Which brings me to the 20/20 Experience Tour, a behemoth production that steers directly into the skid that is JT fatigue. Timberlake must be feeling exceptionally stubborn about Billboard’s “too much of a good thing” critique because this show is super duper extra mega long. The gig I caught Saturday in Columbus spanned three hours and 33 songs, bifurcated by a 10-minute intermission because, per Timberlake, “I’m 32.” The difference, of course, is that people paid big bucks for this JT overload. He’s not subjecting his paying customers to anything they didn’t sign up for — he’s giving them their money’s worth.

And man, did he ever give them their money’s worth.

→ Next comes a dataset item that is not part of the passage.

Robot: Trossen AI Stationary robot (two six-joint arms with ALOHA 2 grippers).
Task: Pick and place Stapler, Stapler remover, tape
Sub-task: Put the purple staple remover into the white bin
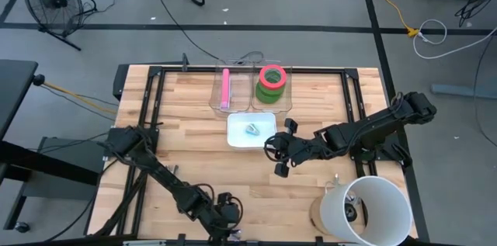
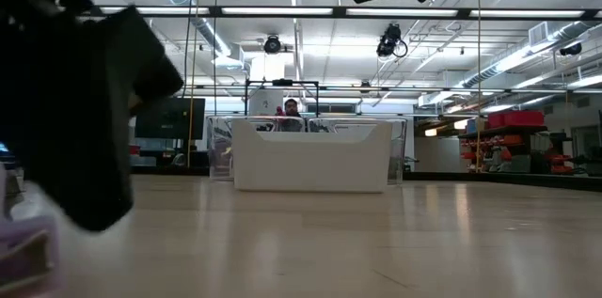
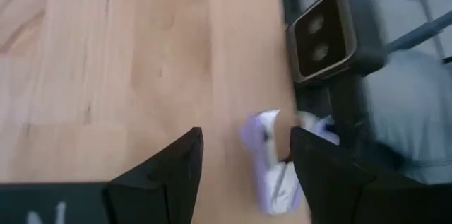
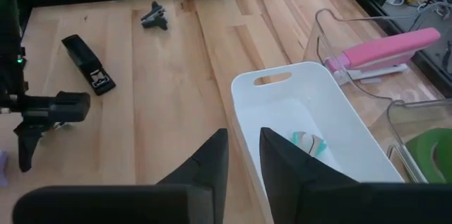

From start to finish Timberlake was a pop powerhouse. When I get burned out on an overexposed musician, I tend to forget why I cared about them in the first place (see: Arcade Fire). So this was just what I needed to curtail my annoyance: a powerful reminder that Timberlake is one of the most gifted entertainers in the world.

He sang and danced with precision and even a little passion. He played guitar and piano convincingly enough. He performed every song you could possibly want short of the untapped *NSYNC catalog and even found room to cover twin inspirations Elvis Presley (“Heartbreak Hotel”) and Michael Jackson (“Human Nature”). He also covered Bell Biv DeVoe’s “Poison” because why not? The setlist was sequenced brilliantly too, in a way that kept reminding me how many incredible singles he’s racked up over the years, that it wasn’t always just the blunt-metaphor coasting of “TKO” and “True Blood.” The FutureSex/LoveSounds numbers alone were worth the price of admission. (Do you remember how good “LoveStoned” is? Did you even remember that “LoveStoned” existed?) Only during the first half of the second act, which leaned a little too hard on covers and The 20/20 Experience — 2 of 2 tracks, did the show start to drag. And when he segued into the killer finishing one-two punch of “SexyBack” and “Mirrors,” it’s possible Columbus, Ohio temporarily became the endorphin capital of the world.

This tour is, of course, a highly professional affair, with a wildly capable backing band, dancers who didn’t miss a step, and exquisite backup singers who took over when Timberlake was in the midst of some extravagant choreography. The show also features a gigantic moving catwalk that rises up out of the stage to carry JT and parts of his ensemble to a second stage in the back of the room, allowing people all over the arena to get up close and personal along the way. That’s becoming standard fare for an arena headliner at this point (see: Drake; Taylor Swift), but I’ve never seen it executed so expertly. Everybody who had a hand in designing this show, including whoever put together the trippy “Strawberry Bubblegum” visuals, deserves a firm handshake.

Am I gushing? Well, it’s because I wonder if anybody else out there needs to be reminded that at the end of the day, Justin Timberlake is more of a blessing than a nuisance. After going without JT the musician for far too long, we got way more of him than we bargained for in 2013. Timberlake and his handlers bought into their own hype and pushed their maximal approach too far, yielding diminishing returns and sweeping the legs out from what should have been one of the year’s most satisfying victory laps. But a pop star’s stage show is the one place where bigger will always be better and more will never be less, and if anything is going to reignite your fire for Timberlake, it’s this tour. Curiously, the only cure for too much JT was even more JT.